Spheres is handled slightly differently. Looking at the sphere code, I am suddenly not entirely sure that we are doing it correctly.

Exported symbols

*camera*
Global variable that contains the "player camera".
*display*
Global variable that contains the X display.
*font-preference*
List of fonts, in falling preference order. Only consulted on initial connection and window creation.
*grid-separation*
Separation, in world-space units, for a "grid on the floor".
*score-table*
Tabulation of scores to object type. Used by score-from-object.
+screen-side+
Constant for the height and width of the X pixmap that all 3d-rendering is made on. Also guides the size of the X window it will be displayed in.
3d-camera
(3d-camera x y z &optional transform)
Return a newly constructed 3d-camera object, at position [ X, Y, Z ]. If an optional transform designator is passed it, the camera will use this as its transform, otherwise it will use a unit transform.
box
Shape class. 8 corners, 6 sides.
camera
Class.
camera-to-screen
(camera-to-screen coord cam &optional clip)

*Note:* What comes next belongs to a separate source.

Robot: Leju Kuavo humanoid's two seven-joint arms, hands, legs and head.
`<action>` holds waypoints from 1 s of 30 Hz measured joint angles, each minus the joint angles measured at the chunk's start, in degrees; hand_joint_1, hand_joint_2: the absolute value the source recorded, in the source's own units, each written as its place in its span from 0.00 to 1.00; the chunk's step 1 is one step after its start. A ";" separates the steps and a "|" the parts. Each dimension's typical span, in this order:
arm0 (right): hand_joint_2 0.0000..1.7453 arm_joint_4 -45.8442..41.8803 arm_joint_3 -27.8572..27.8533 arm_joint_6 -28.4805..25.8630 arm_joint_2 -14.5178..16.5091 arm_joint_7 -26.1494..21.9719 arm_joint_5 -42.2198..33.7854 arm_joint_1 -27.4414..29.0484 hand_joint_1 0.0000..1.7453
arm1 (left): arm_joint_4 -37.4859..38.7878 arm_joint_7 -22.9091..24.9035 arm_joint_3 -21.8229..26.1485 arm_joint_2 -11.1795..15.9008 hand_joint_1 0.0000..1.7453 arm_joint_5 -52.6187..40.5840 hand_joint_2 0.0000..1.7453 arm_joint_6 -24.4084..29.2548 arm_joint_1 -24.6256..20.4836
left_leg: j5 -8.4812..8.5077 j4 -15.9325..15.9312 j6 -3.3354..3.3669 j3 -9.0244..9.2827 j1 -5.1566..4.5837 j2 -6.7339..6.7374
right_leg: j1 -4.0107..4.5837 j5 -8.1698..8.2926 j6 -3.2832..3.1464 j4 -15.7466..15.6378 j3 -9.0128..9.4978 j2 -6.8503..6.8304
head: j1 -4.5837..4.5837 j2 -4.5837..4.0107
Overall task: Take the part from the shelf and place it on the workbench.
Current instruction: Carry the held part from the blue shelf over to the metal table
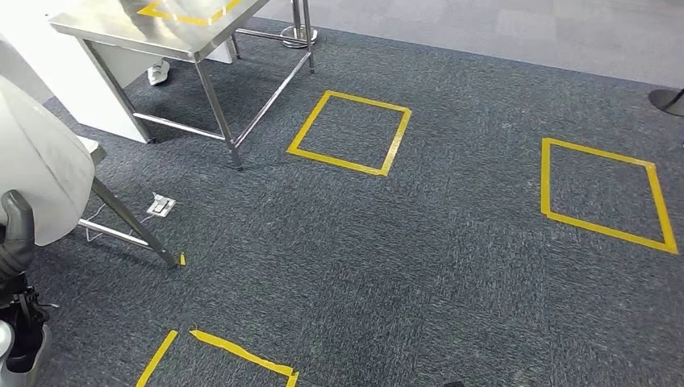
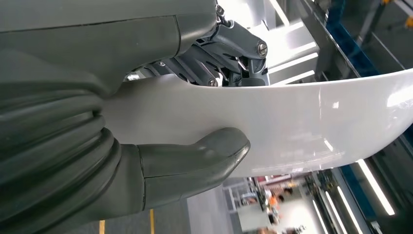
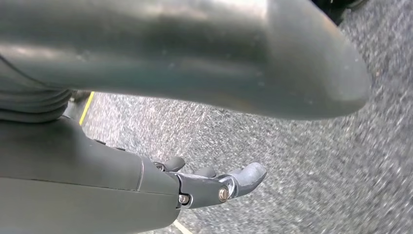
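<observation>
— Where was the part at that moment?

— The smooth white curved plastic part [image 2: 302, 122] was in the left hand [image 2: 146, 131]. In the left wrist view the thick grey thumb [image 2: 214, 151] pressed against one face of it and the darker fingers [image 2: 229, 53] clamped the opposite edge, so the panel was pinched between them. In the head view the same white part [image 1: 36, 161] stood at the far left of the picture, above the dark hand [image 1: 16, 242] and off the floor.

— And the right hand?

— The right hand [image 3: 195, 146] hung over the dark grey speckled carpet floor [image 3: 302, 161]. Its dark fingers [image 3: 243, 178] were stretched out apart from the thumb [image 3: 219, 53], with nothing between them.

— Was the bench in sight?

— A shiny steel workbench with slim metal legs [image 1: 153, 28] stood at the upper left in the head view, well apart from the held part, with yellow tape [image 1: 189, 12] marked on its top near the far edge. On the carpet [image 1: 452, 266] lay squares of yellow tape: one [image 1: 349, 133] just beside the bench's front leg, another [image 1: 605, 193] towards the right, and a partial one [image 1: 234, 351] at the near edge. A small white floor socket [image 1: 160, 206] sat by a slanted metal leg [image 1: 133, 222] close to the part.
</observation>
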 joint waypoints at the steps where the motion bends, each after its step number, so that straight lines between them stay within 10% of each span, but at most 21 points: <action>1: 0.00 0.00 0.00 0.04 0.02 -0.05 0.02 -0.02 0.00 | -0.08 -0.10 0.15 0.14 1.00 0.10 1.00 0.11 0.14 | 1.52 -2.61 -0.07 1.53 0.02 0.38 | -0.04 -0.12 0.13 0.08 0.05 -0.78 | 0.00 0.00; 5: 0.00 0.00 0.00 0.12 -0.03 -0.22 0.05 -0.09 0.00 | -0.58 -0.34 0.60 0.52 1.00 0.35 1.00 0.28 0.27 | 5.71 -14.79 0.86 8.32 -0.26 4.67 | 0.38 -1.01 1.24 0.97 0.27 -3.22 | 0.06 0.00; 8: 0.00 0.00 0.00 0.19 -0.08 -0.30 0.05 -0.29 0.00 | -0.79 -0.35 0.90 0.76 1.00 0.42 1.00 0.38 0.48 | 5.89 -15.02 2.26 8.07 -0.28 3.17 | 0.57 -1.33 2.04 1.11 0.55 -4.77 | 0.14 0.00; 12: 0.00 0.00 0.02 0.23 -0.05 -0.33 0.04 -0.32 0.00 | -1.20 -0.32 1.46 1.02 1.00 0.43 1.00 0.83 0.10 | 6.38 -15.25 3.47 7.83 0.03 0.44 | -0.07 -5.95 3.17 8.85 -2.75 1.57 | 0.28 0.00; 15: 0.00 0.00 0.02 0.10 -0.04 -0.22 0.04 -0.01 0.00 | -1.18 -0.20 1.51 1.02 1.00 0.44 1.00 1.11 0.28 | 6.65 -15.20 3.72 7.42 -0.11 -2.01 | -0.05 -8.66 2.99 17.80 -7.51 3.27 | 0.34 0.00; 19: 0.00 0.00 0.02 0.02 -0.05 -0.17 0.04 0.02 0.00 | -1.29 -0.19 1.57 1.14 1.00 0.46 1.00 1.42 0.44 | 7.10 -15.16 3.18 7.24 -0.19 -5.35 | 0.11 -1.98 1.64 5.90 -2.18 6.32 | 0.32 0.00; 23: 0.00 0.00 0.02 -0.05 -0.01 -0.13 0.03 -0.13 0.00 | -1.40 -0.21 1.68 1.52 1.00 0.48 1.00 1.60 0.80 | 7.82 -15.63 1.72 6.61 0.07 -8.10 | 0.49 -0.71 1.19 0.98 -0.01 7.30 | 0.44 0.00; 26: 0.00 0.00 0.01 -0.10 0.20 -0.28 -0.02 -0.21 0.00 | -1.42 -0.23 1.97 2.10 1.00 0.48 1.00 1.74 1.01 | 6.18 -13.18 1.06 4.94 -0.15 -5.17 | 0.08 0.24 0.32 -0.08 0.37 4.87 | 0.21 0.00; 30: 0.00 0.00 -0.03 -0.17 0.26 -0.31 -0.13 0.14 0.00 | -1.10 -0.13 2.04 2.21 1.00 0.48 1.00 1.88 1.15 | -0.12 -0.65 0.38 -0.15 -0.12 -0.25 | 0.19 0.31 -0.15 -0.24 0.21 1.44 | -0.06 0.00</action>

Convert from coord (in camera-space) to screen coordinates, return these as a list (X Y). If clip is non-nil and the coordinates are outside the screen, return NIL.
collide-p
(collide-p object-1 object-2)
Generic function, determine if two objects are touching. The default methods check for camera colliding with anything and anything colliding with anything. The camera-collision is effectively "is the camera inside a bounding box, infinitely high, of the second object's footprint". The generic collision compares the bounding boxes of the footprints and returns T if there is an overlap.
collide-action
(collide-action object-1 object-2)
Generic function, determine what happens when two objects collide. The default method prints some diagnosting on *STANDARD-OUTPUT*.
coord
class
defvolume
(defvolume name vertexes sides &optional show-limit &rest extra-slots)

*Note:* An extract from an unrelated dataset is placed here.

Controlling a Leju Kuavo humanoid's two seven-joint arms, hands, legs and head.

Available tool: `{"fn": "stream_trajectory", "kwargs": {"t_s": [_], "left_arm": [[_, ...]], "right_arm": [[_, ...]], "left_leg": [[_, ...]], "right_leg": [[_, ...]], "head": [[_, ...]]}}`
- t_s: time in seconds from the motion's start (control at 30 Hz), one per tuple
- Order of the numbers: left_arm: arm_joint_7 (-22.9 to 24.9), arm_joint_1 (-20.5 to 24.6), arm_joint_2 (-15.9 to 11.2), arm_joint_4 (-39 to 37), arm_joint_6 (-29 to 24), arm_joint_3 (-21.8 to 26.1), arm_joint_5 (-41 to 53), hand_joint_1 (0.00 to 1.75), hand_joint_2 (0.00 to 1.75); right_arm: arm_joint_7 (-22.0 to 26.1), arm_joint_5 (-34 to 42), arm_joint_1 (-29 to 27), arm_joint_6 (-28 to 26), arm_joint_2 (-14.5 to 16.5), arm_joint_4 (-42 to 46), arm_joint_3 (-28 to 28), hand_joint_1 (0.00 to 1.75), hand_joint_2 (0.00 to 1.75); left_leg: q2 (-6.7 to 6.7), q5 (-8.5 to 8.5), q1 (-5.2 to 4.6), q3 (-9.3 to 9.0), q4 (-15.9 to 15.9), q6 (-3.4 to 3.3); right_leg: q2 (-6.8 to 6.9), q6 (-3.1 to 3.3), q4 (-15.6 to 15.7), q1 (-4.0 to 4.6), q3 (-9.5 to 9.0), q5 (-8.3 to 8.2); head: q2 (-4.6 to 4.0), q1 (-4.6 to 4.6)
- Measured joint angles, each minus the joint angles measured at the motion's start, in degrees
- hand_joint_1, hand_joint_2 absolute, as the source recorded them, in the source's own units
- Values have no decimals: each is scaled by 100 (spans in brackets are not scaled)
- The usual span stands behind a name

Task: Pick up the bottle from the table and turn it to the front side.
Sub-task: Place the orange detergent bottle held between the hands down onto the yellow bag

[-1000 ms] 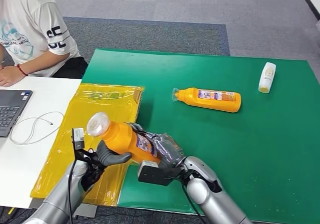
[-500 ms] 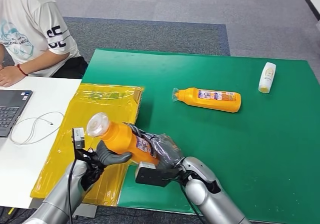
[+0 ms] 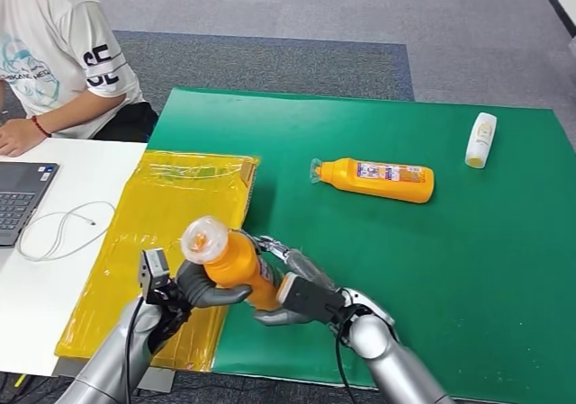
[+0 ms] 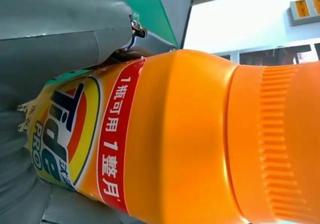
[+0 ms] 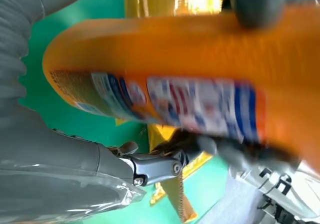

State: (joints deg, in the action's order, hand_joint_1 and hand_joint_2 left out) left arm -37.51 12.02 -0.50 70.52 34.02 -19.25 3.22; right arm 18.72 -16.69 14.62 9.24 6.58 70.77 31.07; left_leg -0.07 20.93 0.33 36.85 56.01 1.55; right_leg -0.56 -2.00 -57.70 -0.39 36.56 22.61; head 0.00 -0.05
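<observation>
At the upper left of the head view a person [image 3: 54, 53] in a white shirt sits beside a white table [image 3: 40, 305], where a laptop [image 3: 21, 206] and a thin white cable [image 3: 65, 228] lie. Next to it, toward the right, a yellow plastic sheet [image 3: 163, 206] covers the left edge of the green mat [image 3: 421, 278].

Low in the frame, over the border between sheet and mat, both hands hold the orange bottle [image 3: 234, 260] lifted above the surface. The left hand [image 3: 203, 287] grasps it near the neck, with the thumb wrapped under the body, and the clear cap points up and to the left. The right hand [image 3: 289, 287] grasps the lower part of the bottle. In the left wrist view the bottle [image 4: 181, 134] shows its front label with the Tide logo. In the right wrist view the bottle [image 5: 188, 69] shows a blurred label of small print, and dark fingers [image 5: 241, 151] lie along its side.

Further right, in the middle of the mat, a second orange bottle [image 3: 377, 180] lies on its side, its cap toward the left. Near the upper right corner of the mat lies a small white bottle [image 3: 481, 139].
</observation>
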Motion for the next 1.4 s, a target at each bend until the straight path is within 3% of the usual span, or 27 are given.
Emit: {"fn": "stream_trajectory", "kwargs": {"t_s": [0.33, 0.53, 0.97, 1.4], "left_arm": [[123, -169, -62, 431, -885, -394, 1032, 175, 175], [270, -114, -200, 450, -1105, -718, 1406, 175, 175], [522, 266, -507, 445, -1308, -1168, 1506, 175, 175], [784, 651, -580, 773, -1539, -1256, 1535, 175, 175]], "right_arm": [[170, 722, -14, 353, 4, -364, -788, 0, 175], [197, 803, -19, 402, 4, -480, -1055, 0, 175], [295, 779, 18, 390, 7, -688, -1165, 0, 175], [299, 690, 18, 252, 13, -863, -1194, 0, 175]], "left_leg": [[1, 0, 0, 0, 0, 1], [1, 0, 0, 0, 0, 1], [1, -1, 0, 0, 0, 1], [1, -2, 0, 0, 0, 1]], "right_leg": [[-1, 1, 0, 0, 2, 0], [-1, 1, 0, 0, 4, 0], [-1, 1, -1, 0, 3, -1], [-1, 2, -1, 0, 3, -2]], "head": [[-1, -1], [-2, -1], [-2, -1], [-2, -1]]}}
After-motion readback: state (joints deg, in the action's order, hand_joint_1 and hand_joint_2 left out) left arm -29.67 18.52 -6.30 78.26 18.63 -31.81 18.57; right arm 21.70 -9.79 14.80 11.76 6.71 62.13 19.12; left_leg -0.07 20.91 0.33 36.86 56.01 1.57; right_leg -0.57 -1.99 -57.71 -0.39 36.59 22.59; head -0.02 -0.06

Helper macro. Define a shape-class. See defining volumes
draw-all-shapes
(draw-all-shapes)
Draw all shapes in *ALL-SHAPES*.
draw-grid
(draw-grid camera)
Draw a grid with lines parallel to the X and Y world axis.
draw-shape
(draw-shape shape)
Generic function.
flat
Shape class, superclass for all flat surfaces.
full-move
(full-move camera displacement)
Displace the camera by displacement, a 3D coordinate (using the camera's position as origo, expressed in the camera coordinate system). The displacement will be transformed into world coordinates before being applied.
get-centre
(get-centre shape &optional camera-p)
Get the geometric centre of a shape. If camera-p is non-nil, return results in camera-space coordinates, otherwise return coordinates in world-space.
move
(move object &optional distance)
Generic function. Move an object.
octaeder
Shape class
score-from-object
(score-from-object object) Helper function, checks *score-table* for an entry for the class of object and returns that (or 0).
shape
Shape super-class.
tetraeder
Shape class
tetragon
Shape class (flat)
triangle
Shape class (flat)
turn
(turn object angle &optional angle)
Generic function. Turn object through angle. If the object is "the standard camera" it will be turned around the Z axis. A 3D camera will default to turn around teh Z axis unless otherwise specified. Axes are designated by the :x :y or :z keywords. The angle is specified in radians.
volume
Shape class, superclass for all volumes.
world-to-camera
(world-to-camera world-coord camera &optional result)
Compute camera-sapce coordinates for a given coordinate and return that. If result is provided, also side-effect-update this and return that object as the result (lessens object-creation slightly).
world-to-screen
(world-to-screen world-coord camera &optional clip)
Converts a world coordinate to a screen XY. Clips in te same manner as camera-to-screen.